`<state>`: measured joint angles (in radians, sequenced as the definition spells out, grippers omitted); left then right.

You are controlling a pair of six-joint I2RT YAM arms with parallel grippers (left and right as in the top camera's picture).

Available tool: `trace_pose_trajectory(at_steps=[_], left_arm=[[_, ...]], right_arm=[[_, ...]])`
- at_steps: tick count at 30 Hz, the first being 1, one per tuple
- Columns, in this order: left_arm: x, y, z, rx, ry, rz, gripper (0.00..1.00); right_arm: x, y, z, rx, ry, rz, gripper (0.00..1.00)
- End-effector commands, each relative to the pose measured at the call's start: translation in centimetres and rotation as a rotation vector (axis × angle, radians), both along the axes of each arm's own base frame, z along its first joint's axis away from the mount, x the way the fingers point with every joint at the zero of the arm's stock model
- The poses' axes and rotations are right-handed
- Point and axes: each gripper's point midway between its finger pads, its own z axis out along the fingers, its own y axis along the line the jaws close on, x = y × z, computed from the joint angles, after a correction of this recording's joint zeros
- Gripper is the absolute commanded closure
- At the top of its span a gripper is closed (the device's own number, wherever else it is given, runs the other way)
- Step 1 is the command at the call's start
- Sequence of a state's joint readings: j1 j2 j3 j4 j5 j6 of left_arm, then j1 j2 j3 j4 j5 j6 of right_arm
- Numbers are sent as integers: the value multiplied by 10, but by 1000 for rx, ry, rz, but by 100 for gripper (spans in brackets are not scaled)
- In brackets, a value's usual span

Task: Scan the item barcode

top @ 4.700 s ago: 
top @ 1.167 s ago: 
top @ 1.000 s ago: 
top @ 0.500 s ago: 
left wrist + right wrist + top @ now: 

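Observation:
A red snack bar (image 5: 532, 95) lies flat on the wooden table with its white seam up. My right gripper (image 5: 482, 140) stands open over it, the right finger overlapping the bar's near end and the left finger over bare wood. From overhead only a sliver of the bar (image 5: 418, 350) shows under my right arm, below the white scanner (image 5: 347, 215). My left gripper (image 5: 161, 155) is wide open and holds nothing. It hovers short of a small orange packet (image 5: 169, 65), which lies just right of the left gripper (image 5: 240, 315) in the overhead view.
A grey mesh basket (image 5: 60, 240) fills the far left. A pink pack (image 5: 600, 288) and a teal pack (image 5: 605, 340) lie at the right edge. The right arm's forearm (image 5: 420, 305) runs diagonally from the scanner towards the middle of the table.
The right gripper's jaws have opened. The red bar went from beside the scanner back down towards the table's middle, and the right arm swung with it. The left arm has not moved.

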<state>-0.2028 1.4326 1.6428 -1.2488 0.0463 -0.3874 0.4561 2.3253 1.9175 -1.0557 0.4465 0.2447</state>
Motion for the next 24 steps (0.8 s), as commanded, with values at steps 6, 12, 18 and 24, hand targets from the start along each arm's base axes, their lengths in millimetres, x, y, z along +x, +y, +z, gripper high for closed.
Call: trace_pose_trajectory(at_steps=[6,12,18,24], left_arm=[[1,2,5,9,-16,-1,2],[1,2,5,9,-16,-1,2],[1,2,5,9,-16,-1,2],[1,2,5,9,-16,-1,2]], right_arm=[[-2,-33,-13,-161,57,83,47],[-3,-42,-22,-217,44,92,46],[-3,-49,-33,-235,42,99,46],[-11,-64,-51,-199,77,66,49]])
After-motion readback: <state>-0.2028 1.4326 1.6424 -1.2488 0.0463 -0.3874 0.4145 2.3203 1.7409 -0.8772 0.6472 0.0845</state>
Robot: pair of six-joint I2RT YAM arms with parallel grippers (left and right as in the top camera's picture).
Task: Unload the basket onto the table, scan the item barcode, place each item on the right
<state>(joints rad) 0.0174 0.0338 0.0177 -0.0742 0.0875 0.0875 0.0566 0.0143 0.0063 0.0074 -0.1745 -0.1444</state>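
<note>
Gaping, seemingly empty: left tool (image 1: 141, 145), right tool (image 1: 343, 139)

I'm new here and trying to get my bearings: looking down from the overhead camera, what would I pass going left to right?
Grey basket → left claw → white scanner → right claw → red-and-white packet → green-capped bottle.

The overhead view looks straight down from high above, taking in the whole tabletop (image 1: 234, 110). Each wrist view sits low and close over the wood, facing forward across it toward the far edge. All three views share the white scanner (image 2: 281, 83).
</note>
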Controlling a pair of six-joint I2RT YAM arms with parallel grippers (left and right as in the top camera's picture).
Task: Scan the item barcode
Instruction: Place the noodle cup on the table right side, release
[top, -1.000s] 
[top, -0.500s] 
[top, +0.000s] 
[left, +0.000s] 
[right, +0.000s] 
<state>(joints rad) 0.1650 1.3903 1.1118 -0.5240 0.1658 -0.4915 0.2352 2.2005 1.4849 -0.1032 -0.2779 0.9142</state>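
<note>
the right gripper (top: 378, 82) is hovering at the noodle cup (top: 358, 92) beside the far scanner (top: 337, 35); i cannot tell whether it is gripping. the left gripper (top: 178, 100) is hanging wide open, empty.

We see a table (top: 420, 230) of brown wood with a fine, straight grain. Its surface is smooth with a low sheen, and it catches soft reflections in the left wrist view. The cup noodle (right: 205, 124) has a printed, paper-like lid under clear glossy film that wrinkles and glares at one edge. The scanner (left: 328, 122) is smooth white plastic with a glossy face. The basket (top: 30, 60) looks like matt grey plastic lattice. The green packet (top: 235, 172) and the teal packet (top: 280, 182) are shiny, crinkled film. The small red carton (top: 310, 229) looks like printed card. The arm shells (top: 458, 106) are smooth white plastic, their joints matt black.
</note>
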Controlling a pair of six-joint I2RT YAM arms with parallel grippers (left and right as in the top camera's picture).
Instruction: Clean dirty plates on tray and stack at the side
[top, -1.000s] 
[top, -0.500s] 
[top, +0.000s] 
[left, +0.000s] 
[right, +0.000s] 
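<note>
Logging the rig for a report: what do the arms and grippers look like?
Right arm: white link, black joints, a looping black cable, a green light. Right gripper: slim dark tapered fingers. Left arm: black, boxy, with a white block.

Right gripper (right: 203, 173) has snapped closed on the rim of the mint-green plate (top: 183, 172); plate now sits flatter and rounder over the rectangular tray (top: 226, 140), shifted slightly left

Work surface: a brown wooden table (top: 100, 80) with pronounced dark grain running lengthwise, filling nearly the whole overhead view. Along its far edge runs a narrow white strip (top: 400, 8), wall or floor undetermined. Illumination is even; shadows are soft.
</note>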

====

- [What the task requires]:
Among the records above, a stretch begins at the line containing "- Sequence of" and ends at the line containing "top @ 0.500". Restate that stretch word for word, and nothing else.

- [Answer space]:
- Sequence of a state's joint readings: j1 j2 j3 j4 j5 j6 of left_arm, then j1 j2 j3 j4 j5 j6 of right_arm
- Numbers are sent as integers: the value multiplied by 10, but by 1000 for rx, ry, rz, but by 100 for gripper (spans in brackets are not scaled)
- In brackets, a value's usual span

Task: Scan the item barcode

top @ 4.700 s ago: 
top @ 1.167 s ago: 
top @ 1.000 s ago: 
top @ 0.500 s ago: 

Work on the answer is now done.